In aim 1, we showed that CD20 is one of the key proteins involved in BCR-mediated CLL cell activation. This also has important therapeutic implications since CD20 is used as a therapeutic target for 20 years, but its regulation and function remain largely unknown. We have described for the first time that T-cell interactions determine CD20 levels on malignant B cells, and such levels impact IL4 signaling in a feed-forward regulatory loop. We have also revealed that drugs targeting PI3K kinase will lead to reduced CD20 levels and, therefore, are less suitable for combination with anti-CD20 antibodies. In aim 1, we also described a mechanism that allows malignant B lymphocytes to survive therapy with so-called BCR inhibitors (ibrutinib/idelalisib). We have described two completely novel mechanisms. The first one involves the induction of GAB1 protein and subsequent increase in tonic pro-survival signaling mediated by AKT kinase. The second one involved the induction of the mTORC2 assembly protein Rictor via the transcription factor FoxO1, which activates Akt irrespective of cell surface receptors/BCR-associated kinases. We have further shown that GAB1 or FoxO1 inhibitors can kill leukemic cells and could be used alone or in combination with BTK or PI3K inhibitors.
In aim 2, we described the first example of the role of short non-coding RNAs, called microRNAs , in regulating CLL-T cell interactions. The described mechanism provides a mechanistic way for B cell to synchronously activate both BCR and CD40, which is required to enter B cells into the cell cycle and multiplication. We have proved the regulation of CD40 signaling by miR-29 in CLL and also in a related disease, follicular lymphoma. We also showed that the BCR inhibitors ibrutinib or idelalisib affect this axis, and the propensity of CD40 signaling also changes during the transformation of lymphomas into more aggressive disease. These data also explain why BCR inhibitors have such an unexpected and dramatic effect on the proliferation of malignant B cells.

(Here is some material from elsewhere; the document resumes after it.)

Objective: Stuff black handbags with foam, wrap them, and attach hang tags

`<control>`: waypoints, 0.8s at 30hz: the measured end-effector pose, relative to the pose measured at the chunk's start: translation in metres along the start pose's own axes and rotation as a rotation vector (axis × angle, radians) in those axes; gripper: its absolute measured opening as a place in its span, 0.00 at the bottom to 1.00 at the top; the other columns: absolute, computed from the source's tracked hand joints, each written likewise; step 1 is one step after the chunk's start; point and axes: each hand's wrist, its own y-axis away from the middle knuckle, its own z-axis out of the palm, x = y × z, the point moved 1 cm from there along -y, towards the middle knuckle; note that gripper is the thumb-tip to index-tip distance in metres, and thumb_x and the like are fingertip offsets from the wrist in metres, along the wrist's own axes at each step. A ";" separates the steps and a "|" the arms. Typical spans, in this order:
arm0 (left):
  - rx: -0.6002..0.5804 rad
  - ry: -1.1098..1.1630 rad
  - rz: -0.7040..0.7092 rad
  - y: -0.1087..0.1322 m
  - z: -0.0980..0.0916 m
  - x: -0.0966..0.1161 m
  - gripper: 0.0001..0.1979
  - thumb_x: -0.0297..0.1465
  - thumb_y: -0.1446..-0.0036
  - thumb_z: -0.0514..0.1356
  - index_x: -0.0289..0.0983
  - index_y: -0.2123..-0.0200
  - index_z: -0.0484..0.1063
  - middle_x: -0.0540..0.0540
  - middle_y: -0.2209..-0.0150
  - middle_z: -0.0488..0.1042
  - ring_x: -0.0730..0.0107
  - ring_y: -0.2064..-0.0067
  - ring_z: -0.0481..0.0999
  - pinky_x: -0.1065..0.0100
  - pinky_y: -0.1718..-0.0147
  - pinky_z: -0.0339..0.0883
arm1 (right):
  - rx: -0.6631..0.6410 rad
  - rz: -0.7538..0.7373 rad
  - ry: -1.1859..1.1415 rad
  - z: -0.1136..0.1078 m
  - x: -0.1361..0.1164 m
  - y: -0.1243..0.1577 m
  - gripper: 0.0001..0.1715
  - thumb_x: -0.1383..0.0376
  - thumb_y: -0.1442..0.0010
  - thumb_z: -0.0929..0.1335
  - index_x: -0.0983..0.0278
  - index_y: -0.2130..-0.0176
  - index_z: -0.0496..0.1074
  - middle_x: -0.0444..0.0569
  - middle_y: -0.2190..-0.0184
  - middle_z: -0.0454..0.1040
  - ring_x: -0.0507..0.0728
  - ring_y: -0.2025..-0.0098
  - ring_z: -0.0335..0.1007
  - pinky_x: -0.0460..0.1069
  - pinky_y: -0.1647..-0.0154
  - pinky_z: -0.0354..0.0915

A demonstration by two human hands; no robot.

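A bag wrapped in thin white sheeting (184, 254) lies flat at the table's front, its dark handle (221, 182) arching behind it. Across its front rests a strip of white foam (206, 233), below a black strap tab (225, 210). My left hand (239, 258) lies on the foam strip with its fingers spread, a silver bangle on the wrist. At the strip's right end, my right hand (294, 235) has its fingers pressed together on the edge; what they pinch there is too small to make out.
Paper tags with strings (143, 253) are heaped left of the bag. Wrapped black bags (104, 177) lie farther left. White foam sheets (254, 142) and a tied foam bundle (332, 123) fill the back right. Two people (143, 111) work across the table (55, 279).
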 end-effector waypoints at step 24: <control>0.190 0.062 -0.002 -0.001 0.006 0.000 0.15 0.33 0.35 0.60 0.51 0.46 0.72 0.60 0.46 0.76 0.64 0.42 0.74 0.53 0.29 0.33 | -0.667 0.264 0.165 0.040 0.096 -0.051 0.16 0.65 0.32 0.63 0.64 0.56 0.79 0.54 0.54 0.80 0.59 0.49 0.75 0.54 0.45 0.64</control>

In aim 3, we integrated our data on microenvironmental signaling and developed a novel CLL co-culture model that allows us to mimic CLL-T cell interactions and triggers robust CLL cell proliferation. We utilized the analyses of microenvironmental interactions to define what signals are missing in in vitro and in immunodeficient mice, and preclude the proliferation/engraftment of leukemic CLL cells. We genetically engineered supportive cells to express three T-cell factors. According to our data, this model is the most robust model for studying CLL cell proliferation, which is otherwise impossible since CLL cells in vitro do not spontaneously proliferate. Moreover, in line with our plan, we managed to transfer this model on 3D scaffold to a mouse model for patient-derived xenograft (PDX). This allows stable engraftment of primary CLL cells and studies of CLL biology. The co-culture model allowed us to also reveal for the first time that pan-RAF inhibitors are able to block CLL cells proliferation.